[PROBLEM TO WORK ON]: Among the lines below, take the one holding "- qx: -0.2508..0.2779", the one holding "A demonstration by", and all lines between them. Set them down exactly.

[EXTRACTED DATA]:
+ + + + +

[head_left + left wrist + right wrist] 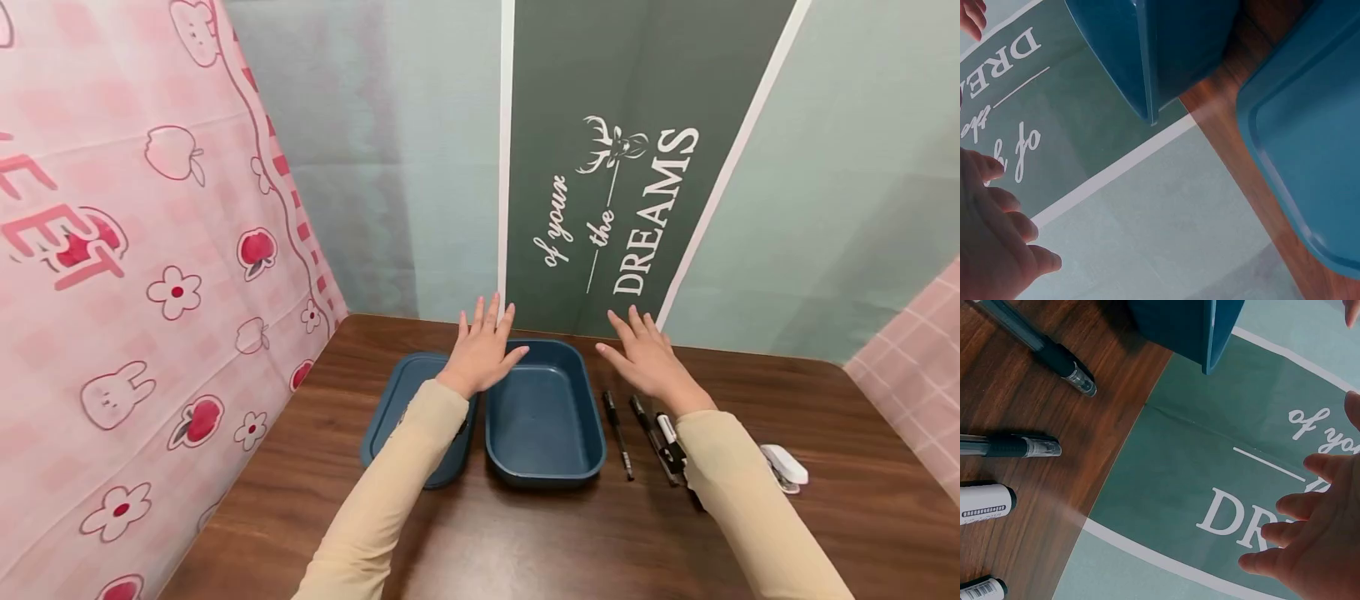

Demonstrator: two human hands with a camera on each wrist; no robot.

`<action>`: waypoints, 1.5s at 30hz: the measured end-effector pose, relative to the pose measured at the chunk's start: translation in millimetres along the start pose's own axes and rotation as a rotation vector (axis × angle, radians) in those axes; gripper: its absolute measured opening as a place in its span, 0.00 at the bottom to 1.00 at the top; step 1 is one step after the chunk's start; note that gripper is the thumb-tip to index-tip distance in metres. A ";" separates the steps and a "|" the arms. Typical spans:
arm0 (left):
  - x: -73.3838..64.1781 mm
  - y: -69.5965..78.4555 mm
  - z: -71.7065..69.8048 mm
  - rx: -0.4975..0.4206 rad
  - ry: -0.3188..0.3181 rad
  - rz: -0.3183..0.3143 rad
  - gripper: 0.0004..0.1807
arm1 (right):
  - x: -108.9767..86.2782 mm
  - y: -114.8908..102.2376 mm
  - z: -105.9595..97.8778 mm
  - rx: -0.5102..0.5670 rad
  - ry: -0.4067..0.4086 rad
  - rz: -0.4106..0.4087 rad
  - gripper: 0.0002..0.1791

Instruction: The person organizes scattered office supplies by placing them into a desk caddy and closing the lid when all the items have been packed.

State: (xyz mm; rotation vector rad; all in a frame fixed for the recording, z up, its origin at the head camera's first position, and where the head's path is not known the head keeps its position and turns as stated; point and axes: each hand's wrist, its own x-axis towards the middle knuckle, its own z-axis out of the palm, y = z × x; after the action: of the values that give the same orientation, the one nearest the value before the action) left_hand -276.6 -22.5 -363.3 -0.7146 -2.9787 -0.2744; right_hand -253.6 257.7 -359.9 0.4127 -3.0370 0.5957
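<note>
My left hand hovers with spread fingers above the gap between a blue lid and a deep blue box. The box is uncovered and nothing lies in it. To the right, my right hand is held over the pens, fingers stretched out and holding nothing. Below it lie a black pen, a second pen and a white marker. The right wrist view also shows another white marker, which the right sleeve partly covers in the head view.
A white stapler rests on the brown wooden table to the right of the right forearm. Behind the table hangs a green cloth with white lettering. A pink patterned cloth hangs along the left side.
</note>
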 end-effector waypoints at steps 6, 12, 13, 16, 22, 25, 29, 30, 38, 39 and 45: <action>-9.0 -2.8 12.9 -0.042 0.011 -0.029 0.40 | -2.7 2.5 -3.5 0.006 0.008 0.004 0.42; -18.7 -13.2 42.3 -0.041 -0.039 -0.073 0.40 | -12.5 7.7 -11.3 -0.020 0.072 -0.033 0.41; -20.0 -14.4 46.4 -0.038 -0.046 -0.074 0.40 | -15.2 9.0 -13.0 -0.024 0.089 -0.040 0.40; -22.7 -16.7 55.6 -0.036 -0.058 -0.068 0.38 | -24.0 15.0 -17.1 -0.036 0.148 -0.061 0.38; -26.2 -17.7 63.7 -0.081 -0.088 -0.047 0.36 | -47.2 35.1 -23.5 -0.015 0.203 -0.039 0.36; -27.2 -19.3 64.8 -0.095 -0.092 -0.035 0.35 | -59.2 46.6 -25.4 0.006 0.200 -0.005 0.37; -26.8 -23.2 64.8 -0.110 -0.094 -0.027 0.35 | -72.3 62.1 -24.4 0.020 0.176 0.046 0.38; -26.5 -24.3 65.0 -0.117 -0.097 -0.024 0.35 | -74.8 66.3 -23.4 0.016 0.173 0.058 0.38; -30.0 -29.2 65.0 -0.110 -0.065 -0.015 0.38 | -94.0 99.7 -19.4 -0.037 0.159 0.112 0.36; -31.6 -28.9 64.5 -0.105 -0.055 -0.012 0.38 | -96.7 103.3 -20.0 -0.047 0.152 0.119 0.36; -43.4 -23.0 59.9 -0.070 -0.027 0.011 0.38 | -113.6 125.1 -26.9 -0.112 0.049 0.195 0.36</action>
State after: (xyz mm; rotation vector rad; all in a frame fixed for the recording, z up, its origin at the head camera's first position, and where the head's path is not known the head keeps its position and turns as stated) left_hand -249.8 -50.6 -430.4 -0.7479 -3.0029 -0.3727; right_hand -177.5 408.2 -389.0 0.0983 -3.0658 0.4316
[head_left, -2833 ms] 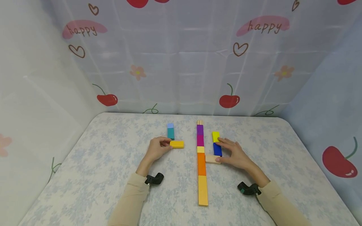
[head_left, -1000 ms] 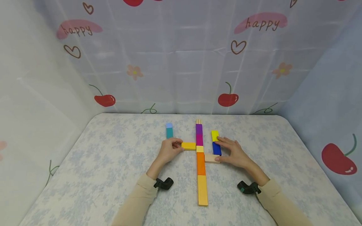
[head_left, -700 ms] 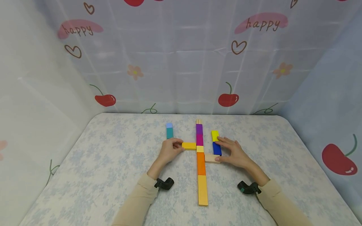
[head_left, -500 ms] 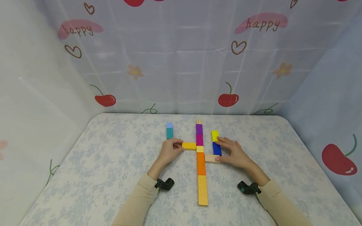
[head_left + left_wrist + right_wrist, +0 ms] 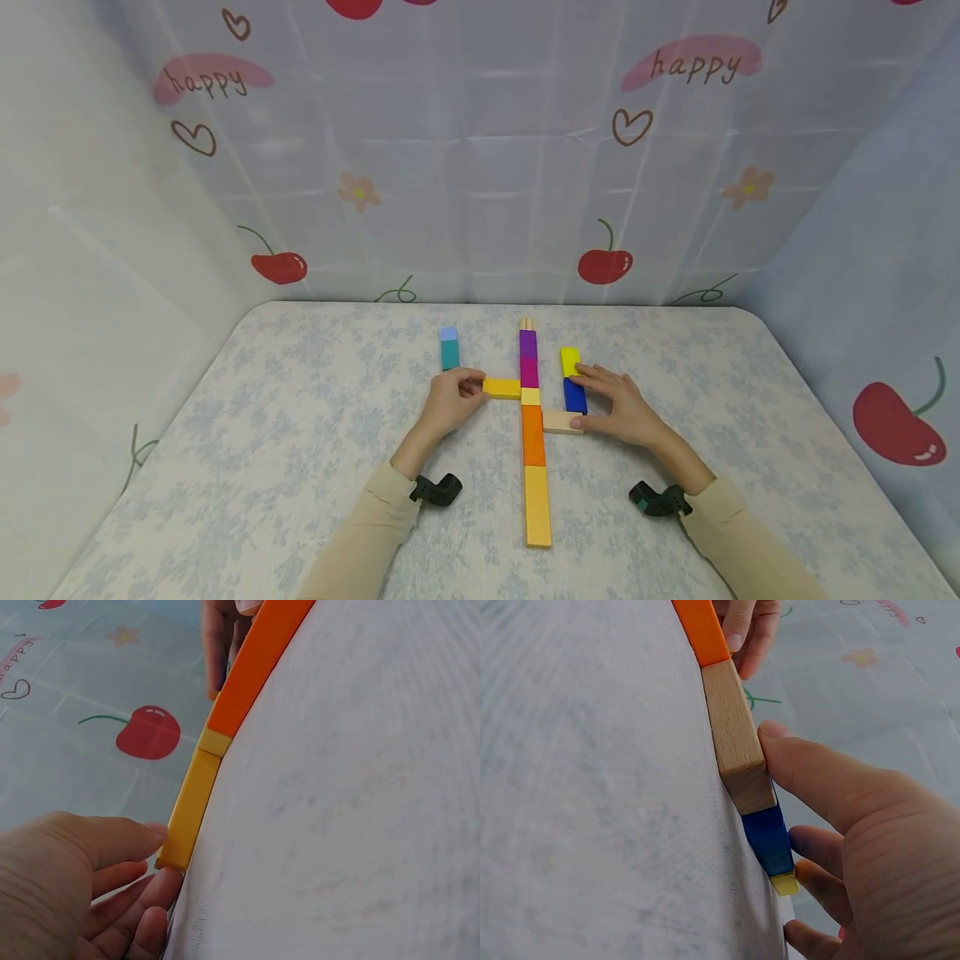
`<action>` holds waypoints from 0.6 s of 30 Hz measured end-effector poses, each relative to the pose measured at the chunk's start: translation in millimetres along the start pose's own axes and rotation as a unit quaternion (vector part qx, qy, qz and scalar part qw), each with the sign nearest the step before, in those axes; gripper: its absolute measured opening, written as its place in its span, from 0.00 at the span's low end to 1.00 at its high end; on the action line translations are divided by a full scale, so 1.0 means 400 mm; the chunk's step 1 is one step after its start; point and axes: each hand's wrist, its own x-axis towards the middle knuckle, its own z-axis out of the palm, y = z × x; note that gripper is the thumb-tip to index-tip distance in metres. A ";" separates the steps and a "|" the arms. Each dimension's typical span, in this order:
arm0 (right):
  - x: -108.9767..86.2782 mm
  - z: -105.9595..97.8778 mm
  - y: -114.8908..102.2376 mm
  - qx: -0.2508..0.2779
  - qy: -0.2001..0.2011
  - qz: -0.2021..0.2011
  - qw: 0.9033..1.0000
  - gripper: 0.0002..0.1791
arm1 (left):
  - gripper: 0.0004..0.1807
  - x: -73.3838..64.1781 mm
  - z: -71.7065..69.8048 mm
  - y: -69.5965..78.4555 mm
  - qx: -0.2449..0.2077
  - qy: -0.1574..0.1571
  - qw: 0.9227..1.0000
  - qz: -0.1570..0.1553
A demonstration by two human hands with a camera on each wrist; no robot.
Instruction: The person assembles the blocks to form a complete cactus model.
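My left hand (image 5: pixel 448 404) pinches the left end of a yellow block (image 5: pixel 502 388), which lies crosswise with its right end against a column of blocks. Thumb and fingertips sit at that end in the left wrist view. The column has an orange block (image 5: pixel 533 435), a small pale yellow block (image 5: pixel 530 397) and a magenta block (image 5: pixel 529 372). On the other side, my right hand (image 5: pixel 622 408) lies with fingers spread. Its thumb touches a plain wooden block (image 5: pixel 731 712) that meets the column; its fingers rest along a blue block (image 5: pixel 769 840) and a bright yellow block (image 5: pixel 570 361).
A long golden block (image 5: pixel 537 506) forms the column's near end; beyond the magenta one are a purple block (image 5: pixel 528 343) and thin pale sticks (image 5: pixel 528 323). Behind my left hand stand a teal block (image 5: pixel 450 354) and a light blue block (image 5: pixel 448 333). A patterned cloth (image 5: pixel 315 417) covers the table.
My left hand has slid the yellow block rightward, from beside the teal block up to the column. Over the last half second both hands keep still; the right hand holds its place throughout.
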 end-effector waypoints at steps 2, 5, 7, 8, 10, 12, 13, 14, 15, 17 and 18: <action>-0.001 -0.001 -0.001 -0.001 -0.001 0.000 1.000 0.38 | 0.17 -0.001 -0.007 0.008 0.012 0.008 1.000 0.008; -0.001 -0.001 -0.001 -0.006 -0.002 -0.001 1.000 0.38 | 0.20 0.003 -0.025 0.022 0.027 0.032 0.999 0.033; 0.000 -0.001 -0.001 -0.008 -0.001 0.000 1.000 0.38 | 0.21 0.011 -0.041 0.029 0.025 0.046 0.998 0.043; 0.000 -0.001 -0.001 -0.008 -0.001 0.000 1.000 0.38 | 0.23 0.016 -0.049 0.030 0.020 0.051 0.998 0.041; 0.001 -0.001 -0.002 -0.010 -0.001 0.001 1.000 0.38 | 0.26 0.027 -0.066 0.028 0.012 0.054 0.998 0.028; 0.001 -0.001 -0.002 -0.007 -0.001 0.001 1.000 0.38 | 0.30 0.040 -0.083 0.019 0.010 0.051 0.999 0.006; 0.001 -0.001 -0.003 -0.006 -0.001 0.001 1.000 0.38 | 0.31 0.047 -0.091 0.012 0.011 0.047 0.999 -0.009; 0.001 -0.001 -0.003 -0.005 -0.001 0.001 1.000 0.38 | 0.33 0.053 -0.099 0.005 0.012 0.041 0.999 -0.025; 0.001 -0.001 -0.004 -0.004 -0.001 0.002 1.000 0.38 | 0.35 0.059 -0.106 -0.003 0.013 0.035 0.999 -0.040; 0.000 -0.002 -0.004 -0.001 -0.002 0.003 1.000 0.38 | 0.37 0.072 -0.118 -0.020 0.014 0.020 0.997 -0.067; 0.000 -0.002 -0.004 0.001 -0.002 0.004 1.000 0.38 | 0.38 0.077 -0.122 -0.029 0.012 0.011 0.997 -0.078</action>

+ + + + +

[EXERCISE ANSWER]:
  - qx: -0.2508..0.2779
  - qy: -0.2001..0.2011
  - qz: -0.2021..0.2011
  - qw: 0.9033..1.0000
  - gripper: 0.0002..0.1791
arm1 (left):
  - gripper: 0.0004..0.1807
  - x: -73.3838..64.1781 mm
  - z: -71.7065..69.8048 mm
  - y: -69.5965..78.4555 mm
  - qx: -0.2449..0.2077
  - qy: -0.1574..0.1571
  - qw: 0.9227..1.0000
  - qz: -0.1570..0.1553
A demonstration by two human hands with a camera on each wrist; no robot.

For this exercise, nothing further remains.